## Task objective
Output the run of lines that opens with the first line of the material below and closes with the line containing "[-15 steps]", both included, and drop the pictures.

[Supplied data Boundary: Start]

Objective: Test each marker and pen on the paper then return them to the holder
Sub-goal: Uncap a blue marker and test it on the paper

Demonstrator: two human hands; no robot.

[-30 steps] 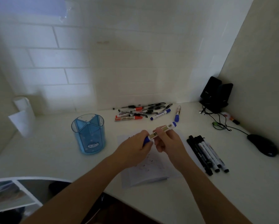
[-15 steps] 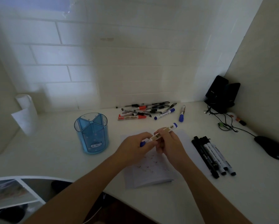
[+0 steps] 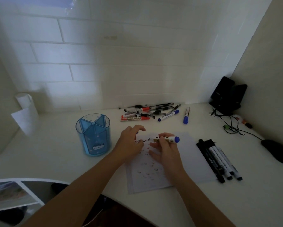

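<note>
My right hand (image 3: 166, 150) pinches a blue-ended whiteboard marker (image 3: 169, 139) that lies level just above the white paper (image 3: 192, 158), its writing end pointing left. Small test marks dot the sheet. My left hand (image 3: 130, 142) hovers over the paper's left part with fingers curled; the marker's blue cap is off and seems tucked inside them, mostly hidden. The blue divided pen holder (image 3: 93, 136) stands left of my left hand. A pile of pens and red markers (image 3: 145, 111) lies near the wall.
Two blue-capped markers (image 3: 168, 115) lie right of the pile. Several black markers (image 3: 219, 161) lie side by side right of the paper. A black mouse (image 3: 276, 151), tangled cable (image 3: 232, 128) and black speakers (image 3: 226, 95) fill the right corner. A paper roll (image 3: 26, 110) stands far left.
My hands have come apart and dropped to the paper. The blue cap has left the marker's left end with my left hand, and the marker now lies level in my right hand.
</note>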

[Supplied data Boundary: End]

## Finished task
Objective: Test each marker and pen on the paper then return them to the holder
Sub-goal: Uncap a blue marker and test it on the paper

Demonstrator: two human hands; no robot.

[-30 steps] 
[-15 steps] 

What the exercise asked for is complete.